Which makes the passion and vehemence of the arguments online in message boards and comments fields a bit sad. Because these people arguing and pleading and praying for the induction of KISS and Linda Ronstadt and Yes actually feel like their favorite artists are being dissed or ignored by the Great Validating Body of Music. When, in fact, the truth of the matter is that there's no-one behind the curtain but some wizened little men with bad haircuts, narrow viewpoints, and long grudges.
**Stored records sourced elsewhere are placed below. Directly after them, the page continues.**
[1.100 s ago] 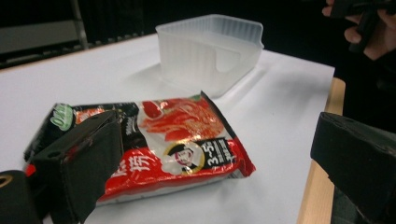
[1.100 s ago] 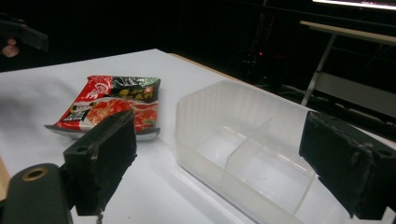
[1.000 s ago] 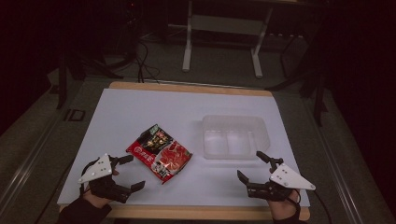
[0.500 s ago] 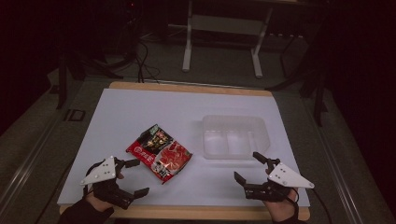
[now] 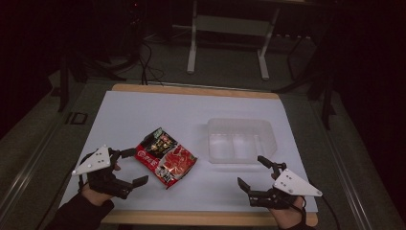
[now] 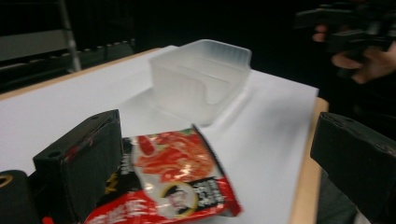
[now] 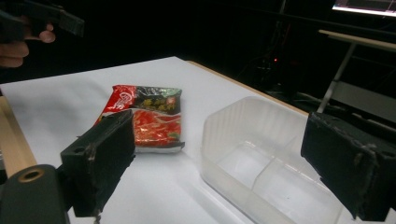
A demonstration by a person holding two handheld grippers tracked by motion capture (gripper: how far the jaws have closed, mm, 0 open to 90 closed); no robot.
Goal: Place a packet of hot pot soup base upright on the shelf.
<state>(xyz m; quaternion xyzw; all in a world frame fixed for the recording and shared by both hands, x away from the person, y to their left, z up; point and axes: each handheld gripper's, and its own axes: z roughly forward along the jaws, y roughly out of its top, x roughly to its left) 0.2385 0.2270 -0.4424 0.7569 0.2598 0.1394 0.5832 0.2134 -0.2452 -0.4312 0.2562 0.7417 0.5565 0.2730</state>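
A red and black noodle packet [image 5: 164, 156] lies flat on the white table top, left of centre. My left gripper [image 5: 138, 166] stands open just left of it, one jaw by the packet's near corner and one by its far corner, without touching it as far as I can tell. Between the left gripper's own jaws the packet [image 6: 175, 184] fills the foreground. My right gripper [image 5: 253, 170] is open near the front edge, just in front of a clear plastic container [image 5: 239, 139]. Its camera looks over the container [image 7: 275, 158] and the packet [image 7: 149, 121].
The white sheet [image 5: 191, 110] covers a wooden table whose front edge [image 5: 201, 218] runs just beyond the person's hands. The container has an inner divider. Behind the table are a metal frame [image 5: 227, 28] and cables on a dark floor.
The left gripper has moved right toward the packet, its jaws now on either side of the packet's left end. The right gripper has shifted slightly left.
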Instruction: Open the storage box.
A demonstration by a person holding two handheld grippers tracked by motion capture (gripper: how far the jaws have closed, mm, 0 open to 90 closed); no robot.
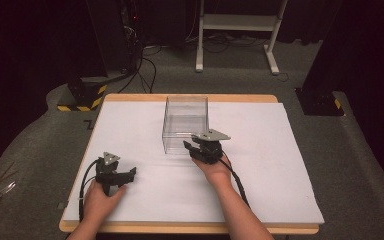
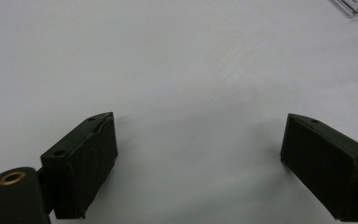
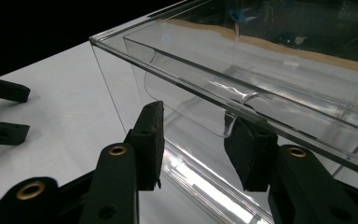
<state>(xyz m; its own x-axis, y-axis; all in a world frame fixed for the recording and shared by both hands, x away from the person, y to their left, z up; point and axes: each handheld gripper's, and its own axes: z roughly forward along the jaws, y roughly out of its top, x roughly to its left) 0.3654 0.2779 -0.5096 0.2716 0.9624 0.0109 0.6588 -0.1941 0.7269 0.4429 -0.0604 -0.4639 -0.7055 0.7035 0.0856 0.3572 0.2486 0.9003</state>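
Note:
A clear, empty plastic box [image 1: 185, 120] stands open-topped on the white sheet, a little behind the table's middle. My right gripper [image 1: 194, 146] is at the box's near right corner. In the right gripper view its jaws [image 3: 196, 135] straddle the box's near wall [image 3: 261, 60] just under the rim, one pad outside, the other by a curved cutout; a wide gap stays between them and neither pad visibly presses. My left gripper [image 1: 130, 175] rests low on the sheet at the near left, pointing right, open with nothing between its pads [image 2: 198, 140].
The white sheet [image 1: 280, 175] covers most of the wooden table [image 1: 190, 228]. A corner of the box [image 2: 354, 7] sits at the top right of the left gripper view. Grey floor, black stands, cables and a white frame [image 1: 237, 22] lie beyond the table.

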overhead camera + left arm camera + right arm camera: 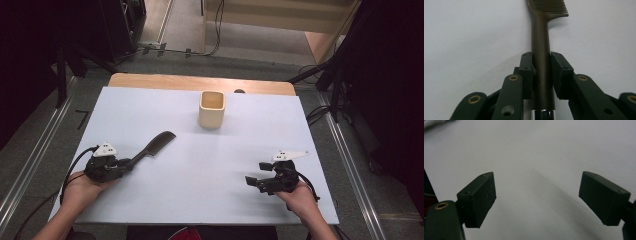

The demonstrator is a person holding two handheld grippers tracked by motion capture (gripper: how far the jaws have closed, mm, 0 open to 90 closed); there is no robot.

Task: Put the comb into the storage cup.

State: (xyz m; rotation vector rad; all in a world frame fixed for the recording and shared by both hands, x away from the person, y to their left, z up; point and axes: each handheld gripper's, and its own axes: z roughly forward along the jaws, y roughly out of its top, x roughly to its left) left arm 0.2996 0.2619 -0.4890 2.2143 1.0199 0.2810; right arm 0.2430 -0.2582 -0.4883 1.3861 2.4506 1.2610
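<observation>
Left hand: at the lower left of the high view we see the person's left hand (82,190) wrapped round the back of the left gripper (131,162).
Left gripper: we find its jaws pressed tight on the handle of a dark brown plastic comb (155,145); in the left gripper view the two pads pinch that handle from both sides, and the left gripper (541,67) has no gap left over.
Comb: we follow the comb (541,45) up the middle of the left gripper view to fine teeth at the top edge; in the high view it slants from the jaws toward upper right, left of centre.
Right hand: at the lower right of the high view we spot the right hand (300,197) behind the right gripper (253,181).
Right gripper: we see its jaws spread wide with nothing between them; in the right gripper view the right gripper (537,197) frames bare white surface.
Table: we look down on a white sheet over a wooden table (200,170).
Cup: farther off, upper centre, we have a cream square-mouthed cup (212,109) standing upright, well apart from both grippers.
</observation>
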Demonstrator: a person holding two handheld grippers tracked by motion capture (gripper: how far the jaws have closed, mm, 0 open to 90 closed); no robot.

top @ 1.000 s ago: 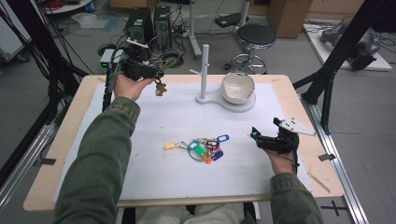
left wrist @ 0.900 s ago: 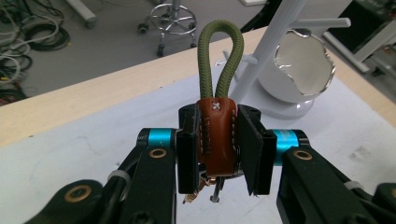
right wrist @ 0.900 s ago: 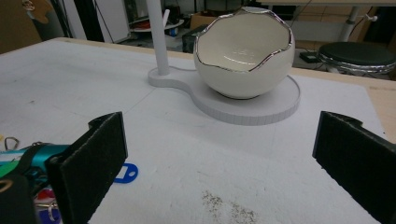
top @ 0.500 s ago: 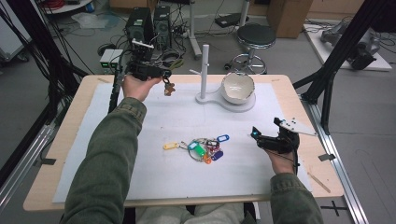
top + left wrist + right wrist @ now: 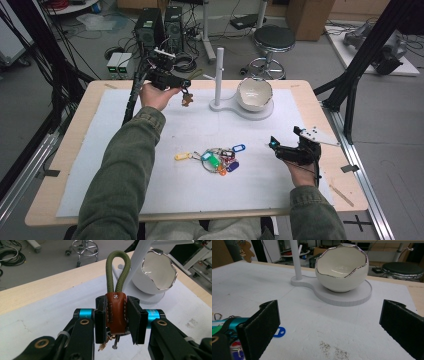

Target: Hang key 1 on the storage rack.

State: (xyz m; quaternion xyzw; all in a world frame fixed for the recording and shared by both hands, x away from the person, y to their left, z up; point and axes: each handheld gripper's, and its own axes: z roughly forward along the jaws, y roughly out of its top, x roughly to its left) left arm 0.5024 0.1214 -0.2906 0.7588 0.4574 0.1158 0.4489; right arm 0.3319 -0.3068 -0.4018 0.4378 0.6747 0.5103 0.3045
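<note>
- Near the white stand [image 5: 218,75], the left gripper [image 5: 117,318] pinches a brown leather key fob [image 5: 115,313].
- Right gripper [image 5: 329,326] rests on the table [image 5: 75,130], jaws spread wide.

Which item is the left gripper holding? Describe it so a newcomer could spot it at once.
Start at the white post stand with the egg-shaped bowl at the table's far edge. Just left of the post, the left gripper is shut on a keychain. Unlike the colourful plastic key tags mid-table, it is brown stitched leather with an olive cord loop.
</note>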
And the whole affair signifies nothing more than the triumph of venality and pettiness over quality and integrity. In short, a microcosm of the music business which, as we all know, has nothing to do with music and everything to do with business.

2 comments:

Anonymous said...

Pop is pap, not rock 'n' roll. chic?! donna summer??!! Disco whores, and rock ain't spelled d-i-s-c-o.
Leonard Cohen's work isn't rock, it's every gloomy Sunday you've lived through, without being The Blues.

Might as well start inducting hockey players at Cooperstown.

the sobsister said...

That's the question I had and have: how are the acts selected for nomination and who selects them?

I'm hoping to get an answer from the R&RHoF folks.

That said, let's not be dissing leonard, chic, donna, or disco. All part of the magical tapestry that is our music.